This paper is organized as follows. The details of the model, experiments, and datasets are explained in Sect. 2. The effects of air–sea coupling, SST, and the diurnal cycle of SST on the tropical climate are discussed in Sect. 3. Finally, conclusion is presented in Sect. 4.

2 Experimental design

2.1 Models

The global ocean–atmosphere coupled model is a component of the recently developed the Global/Regional Integrated Model System (GRIMs) (Hong et al. 2013). The GRIMs was created for use in numerical weather prediction, seasonal simulations, and climate research projects over global to regional scales. In addition to the conventional spherical harmonics (SPH) dynamical core for the global model program (GMP), a double Fourier series (DFS, Cheong 2006) core is included as an alternative. A single-column model (SCM) program was devised for effective evaluation of physics algorithms, and the aqua-planet was tested for the interaction of dynamics and physical parameterizations in atmospheric models. The regional model program with the scale selective spectral nudging (Hong and Chang 2012) has been applied to downscaling of climate changes. The history and configuration of the GRIMs and its capabilities in numerical weather prediction and climate simulations were demonstrated in Hong et al. (2013).

The atmospheric model utilized in the seasonal simulation employs a resolution of T62L28 (triangular truncation at wave number 62 in the horizontal and 28 terrain-following sigma layers in the vertical). We employ the GRIMs model physics version 3.1, which includes longwave and shortwave radiation (Chou et al. 1999; Chou and Suarez 1999; Chou et al. 2005), planetary boundary-layer processes (Hong et al. 2006), shallow convection (Hong et al. 2013), gravity-wave drag (Kim and Arakawa 1995; Chun and Baik 1998; Jeon et al. 2010), simple hydrology, and vertical and horizontal diffusion. For precipitation physics, stratiform precipitation processes (Hong et al. 1998) is employed in this model. Meanwhile, it has been reported that specific closures would improve the simulation of ISO in specific models.
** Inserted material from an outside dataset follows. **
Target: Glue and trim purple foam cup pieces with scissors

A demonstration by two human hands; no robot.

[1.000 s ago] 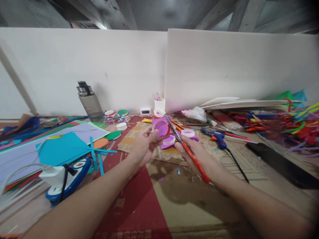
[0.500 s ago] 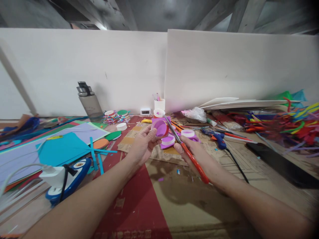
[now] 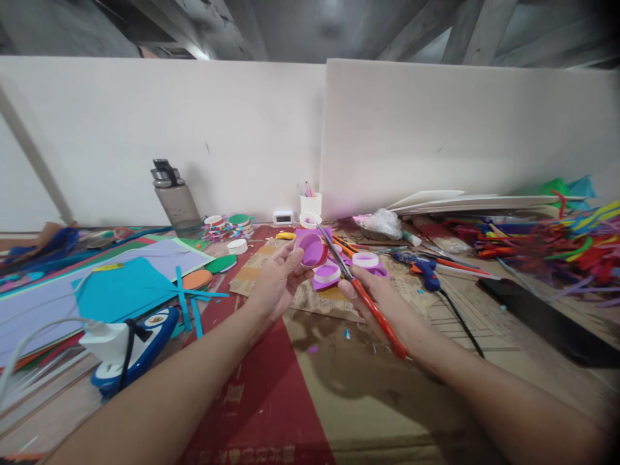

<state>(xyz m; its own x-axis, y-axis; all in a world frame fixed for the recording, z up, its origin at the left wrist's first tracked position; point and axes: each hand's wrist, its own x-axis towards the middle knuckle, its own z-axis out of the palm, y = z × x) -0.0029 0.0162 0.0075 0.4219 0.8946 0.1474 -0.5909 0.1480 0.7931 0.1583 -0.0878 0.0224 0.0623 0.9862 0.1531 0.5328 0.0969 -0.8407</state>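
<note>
Pinched between the fingers of my left hand [image 3: 279, 278] is a small round paper cup [image 3: 310, 249], purple inside with a red band on its side. A purple sheet edge shows around its rim. My right hand [image 3: 375, 294] is closed around scissors [image 3: 371, 303] with red handles, their blades pointing up and away, right beside the cup. Whether the blades touch the purple sheet I cannot tell. Just beyond the hands, a white ring [image 3: 327, 272] and another white ring [image 3: 365, 259] stand on purple pieces.
Left lie blue sheets [image 3: 121, 290], paper strips and a blue-and-white power strip [image 3: 140, 349]. A grey bottle [image 3: 177, 203] stands behind them. On the right are a blue glue gun [image 3: 426, 274] with its cord, a black phone-like slab [image 3: 547, 320] and bright pipe cleaners [image 3: 527, 239].
Hardly anything differs. Both hands, the cup and the scissors hold nearly the same place, with only a very slight shift of the whole view.
</note>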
In this study, the simplified Arakawa-Schubert (SAS) scheme (Pan and Wu 1995; Hong and Pan 1998; Park and Hong 2007) is used in the model for cumulus convection scheme. The SAS scheme is based on the closure assumption of Arakawa and Schubert (1974), that is, the convective clouds stabilize the environment as fast as the convective processes destabilize it. The results regarding the sensitivity of the ISO to different convection schemes, using the coupled climate model, were discussed in Ham and Hong (2013).

The ocean model is the GFDL Modular Ocean Model version 3 (MOM3) (Pacanowski and Griffies 1998), which is a finite different version of the ocean primitive equations under the assumptions of Boussinesq and hydrostatic approximations. It uses spherical coordinates in the horizontal with a staggered Arakawa B grid and the z coordinate in the vertical. The domain is quasi-global, extending from 74°S to 64°N. The zonal resolution is 1°. The meridional resolution is 1/3° between 10°S and 10°N, and gradually increases through the tropics until becoming fixed at 1° poleward of 30°S and 30°N. There are 40 layers in the vertical, 27 layers of which are in the uppermost 400 m, and the bottom depth is around 4.5 km. The vertical resolution is 10 m from the surface to a depth of 240 m, and gradually increases to about 511 m in the bottom layer.

The atmospheric and oceanic components are coupled with no flux adjustment or correction. The two components exchange daily averaged quantities, such as heat and momentum fluxes, once a day. Because of the differences in the latitudinal domain, complete interaction between atmospheric and oceanic components is confined to 65°S to 50°N. Poleward of 74°S and 64°N, the SSTs needed for the atmospheric model are taken from observed climatology. Between 74°S and 65°S and between 64°N and 50°N, SSTs for the atmospheric component are a weighted average of the observed climatology and the SST from the ocean component of the GRIMs.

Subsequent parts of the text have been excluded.